Shaun Walker in Moscow 

Crime and Punishment to be made into musical for Moscow stage

Russian film director Andrei Konchalovsky is involved in project to adapt Fyodor Dostoyevsky’s Crime and Punishment next year
  
  

Gielgud On Stage
The late Sir John Gielgud as Raskolnikov in a scene from Crime and Punishment'at the New Theatre in 1946. Photograph: Denis De Marney/Getty Images Photograph: Denis De Marney/Getty Images

Heavy drinking, prostitution, a double axe murder and hours of psychological torment. Fyodor Dostoyevsky’s Crime and Punishment might be one of the most extraordinary novels ever written, but it does not seem the most likely candidate to provide musical fun for all the family.

However, the Moscow public will be able to see Dostoyevsky’s dark novel adapted as a musical on the Moscow stage next year, according to plans announced this week.

Crime and Punishment follows the story of Rodion Raskolnikov, an impoverished former student living in St Petersburg who murders an old woman with an axe, mainly because he believes some people are destined by fate to commit such acts.

One of those involved in the project is the well-known Russian film director Andrei Konchalovsky, who recently asked the Russian film board not to consider his film as a nomination for Russia’s entry for Best Foreign Language Film at the Oscars as he disagreed with the “Hollywoodisation of Russian cinema”.

Konchalovsky said that work on the musical first began 40 years ago, when musicals were becoming popular in the west, and a group of Soviet directors, writers and composers got together and discussed setting Crime and Punishment to music. After years of neglecting the idea, he had finally decided to resurrect it, using some music composed 30 years ago but updating the action to the present day.
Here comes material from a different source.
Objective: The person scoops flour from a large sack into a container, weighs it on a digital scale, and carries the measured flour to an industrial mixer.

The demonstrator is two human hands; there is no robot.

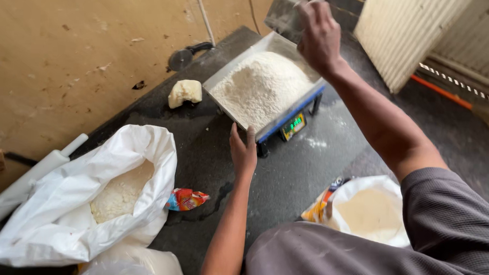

“I wouldn’t call it a rock-opera as such, it’s more of a stylised musical creation using song, folklore and elements of opera,” said Konchalovsky.

The novel does not give too many obvious clues as to scenes that could be set to music, though perhaps Raskolnikov will sing a song before murdering his victim, an ageing money-lender.

There is one episode in the novel that does feature a “riotous song with jangling tambourine and whistling” – a dream scene in which Raskolnikov imagines himself as a young boy coming across a group of peasants who are beating an ailing mare. The animal is expiring while a large group of men take turns to beat it with sticks and crowbars, until it finally collapses. More men take turns to assault it until the mare finally dies, to the whooping delight of all around, except the wailing Raskolnikov, who cradles its bloody head in his arms and kisses it, weeping.

Casting will begin in November for the two “incredibly difficult” parts of Raskolnikov and Sonya Marmeladova, a young woman who has had to turn to prostitution to support her impoverished family, said the director.